Neben den Schlossherren von Winterbach haben auch die Untertäler Bauern vor allem am Einbollen schon im 16. Jahrhundert Reben besessen. Die Verwüstungen und Plünderungen, die im 30jährigen Krieg über das Tal herein brachen, brachten den Weinbau jedoch wieder zum Erliegen. Jahrzehntelang spielten die Reben für die Bauern des Tales keine Rolle mehr. Um 1730 hatte nur noch der Wisserbur Reben.

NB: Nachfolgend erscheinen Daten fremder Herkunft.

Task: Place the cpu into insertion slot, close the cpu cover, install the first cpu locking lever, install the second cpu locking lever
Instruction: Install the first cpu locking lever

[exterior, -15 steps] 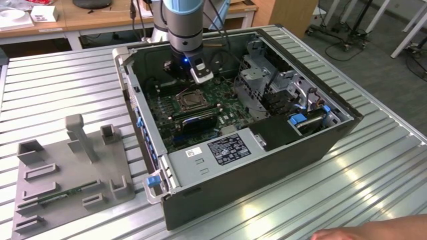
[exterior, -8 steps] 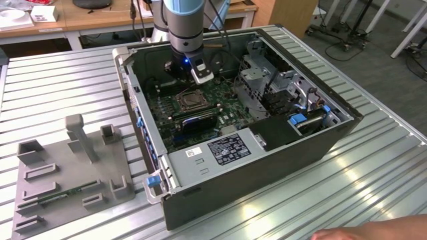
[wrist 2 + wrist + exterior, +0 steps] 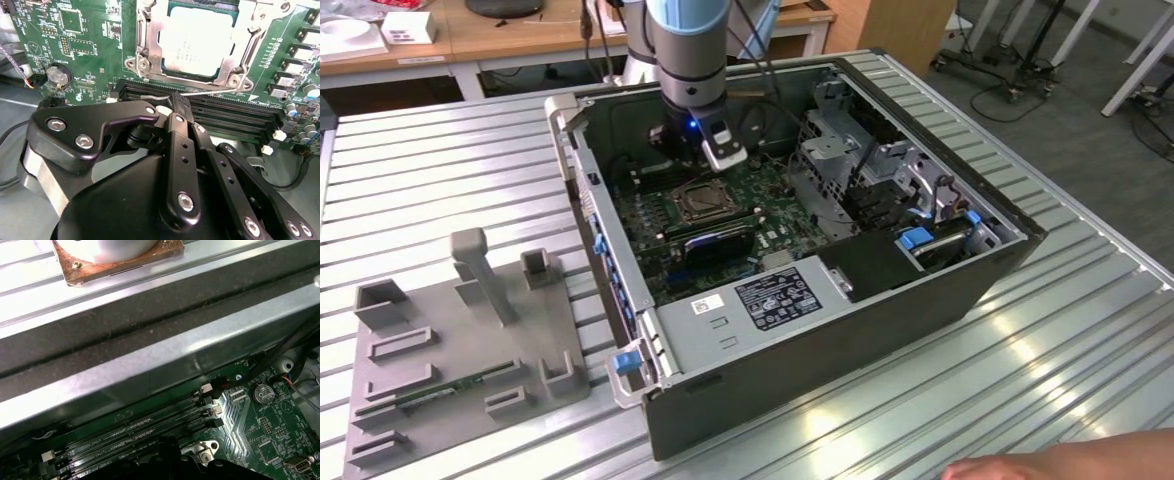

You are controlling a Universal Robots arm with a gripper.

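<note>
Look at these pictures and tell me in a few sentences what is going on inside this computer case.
A robot arm has its gripper down inside an open computer case, just above the memory slots beside the insertion slot. The cpu lies in the slot, and the cpu cover looks lowered around it. A thin locking lever runs along the socket edge nearest the gripper.

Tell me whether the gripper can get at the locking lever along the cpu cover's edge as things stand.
Probably yes. In the second wrist view the gripper sits tip-first right at the thin locking lever, which runs between the cpu cover and the memory slots, with nothing between them.
</note>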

Das änderte sich erst wieder gegen Ende des 18. Jahrhunderts. Erneut gingen die Impulse vom Schloss Winterbach aus. Als Karl von Kleinbrodt um 1770 Schlossherr wurde, pflanzte er in den folgenden Jahren am Schlossberg ein großes Stück Reben an. Da er im Ort ein angehener Mann war, folgten ihm bald viele Bauern in allen vier Gemeinden des Glottertales, so dass der Weinbau rasch große Verbreitung fand. Um 1835 begannen die Ohrensbacher Bauern, ihr Ödfeld und die wenig ergiebigen Wälder am Eichberg zu roden, und legten dort Reben an. Auch einige Taglöhner pachteten von den Bauern ein Stück Ödfeld im Eichberg und pflanzten dort Reben.
In den 60er Jahren des 20. Jahrhunderts kamen dann die Reben am Schlossberg in Glottertäler Hände. Damals verkaufte der Schlossherr Emanuel Auerbach seinen Besitz in kleinen Parzellen an Glottertäler Bürger. Das gab vielen Tagelöhnern die Gelegenheit, ein kleines Stück Reben zu erwerben. Der Höchststand des Weinbaus im Glottertal wurde in der zweiten Hälfte des 19. Jahrhunderts erreicht. Damals wurden nicht nur am Eichberg und Schlossberg Reben gepflanzt, sondern fast jeder Bauer legte auf seinem Hofgelände Reben an, teilweise bis in sehr hohe Lagen. In Oberglottertal besaß der Hartererhof große Rebstücke. Auch auf dem Hilzingerhof hatte man eigenen Wein und sogar auf dem rund 700 Meter hoch gelegenen Wuspenhof. Im Föhrental hatte sich der Weinbau bis auf die Sonnenseite der Almi und bis ins obere Föhrental ausgebreitet.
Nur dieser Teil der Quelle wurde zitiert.